Christian morality is a ‘seamless garment’.


For years, not just in the past few weeks, Vladimir Putin has sought to portray Russia as the world’s staunchest guardian of authentic Christian values. Some people have even cast the invasion itself as a war of Orthodox Christianity on decadent, woke Western culture. In his speech to the nation justifying the invasion, Putin declared:

They [the West] sought to destroy our traditional values and force on us their false values that would erode us, our people from within, the attitudes they have been aggressively imposing on their countries, attitudes that are directly leading to degradation and degeneration, because they are contrary to human nature. This is not going to happen.

Patriarch Kirill of Moscow and All Russia has not criticised the invasion, even though it has already cost hundreds of lives and could turn Kyiv, the birthplace of Russian Orthodoxy, into a smoking wasteland. He merely issued a brief and bland appeal for prayer for peace: “I call on all parties to the conflict to do everything possible to avoid civilian casualties.”.

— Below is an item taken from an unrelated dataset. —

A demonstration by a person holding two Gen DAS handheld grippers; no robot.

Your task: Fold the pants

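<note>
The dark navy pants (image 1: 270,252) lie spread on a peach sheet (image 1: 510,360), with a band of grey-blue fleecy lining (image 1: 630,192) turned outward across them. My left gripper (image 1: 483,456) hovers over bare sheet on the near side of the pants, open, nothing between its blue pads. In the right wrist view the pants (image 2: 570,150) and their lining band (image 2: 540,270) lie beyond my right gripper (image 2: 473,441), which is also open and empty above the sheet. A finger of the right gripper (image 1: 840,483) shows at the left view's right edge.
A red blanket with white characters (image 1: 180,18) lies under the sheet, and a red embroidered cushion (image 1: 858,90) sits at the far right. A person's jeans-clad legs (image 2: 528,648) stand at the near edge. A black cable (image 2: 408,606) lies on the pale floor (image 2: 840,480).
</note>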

And, as Russia began bombarding Ukraine, the Patriarch supported Putin’s view that Russia and Ukraine are inseparable: “The Russian and Ukrainian peoples have a common centuries-old history dating back to the Baptism of Russia by the holy Equal-to-the-Apostles Prince Vladimir. I believe that this God-given fellowship will help overcome the divisions and contradictions that have arisen that have led to the current conflict.”

It doesn’t have to be this way. Patriarch Kirill’s interpretation of history is not shared by Metropolitan Onuphry of Kiev and All Ukraine, who stayed loyal to Kirill after an acrimonious schism a few years ago. He, too, believes that Russians and Ukrainians are one in the Orthodox faith, but he still denounced the war. “[It] is a repetition of the sin of Cain, who killed his own brother out of envy. Such a war has no justification either from God or from people.”

Why is the head of the Russian Orthodox Church acquiescing supinely in Putin’s aggression?

Is it because Putin has made himself a champion of Christian sexual mores, a bulwark against Western decadence? He said in a speech in 2013:

“We see many of the Euro-Atlantic countries are actually rejecting their roots, including the Christian values that constitute the basis of Western civilisation. They are denying moral principles and all traditional identities: national, cultural, religious and even sexual. They are implementing policies that equate large families with same-sex partnerships, belief in God with the belief in Satan.”

To be honest, there is much to agree with in Putin’s criticisms of Western culture – although Russian society is hardly a paragon of traditional Christian principles. Russia’s abortion rate is twice that of the United States, for instance.

Russian Orthodoxy has always been tightly bound to the Russian state. It’s a relationship whose roots are in Byzantine Empire and has evolved with the centuries. It’s not for outsiders to criticise it. But Christian moral life is a “seamless garment“, to borrow a New Testament metaphor used by American Catholic bishops. “Thou shalt not commit adultery” is only one of the Ten Commandments, and it comes after “Thou shalt not kill”.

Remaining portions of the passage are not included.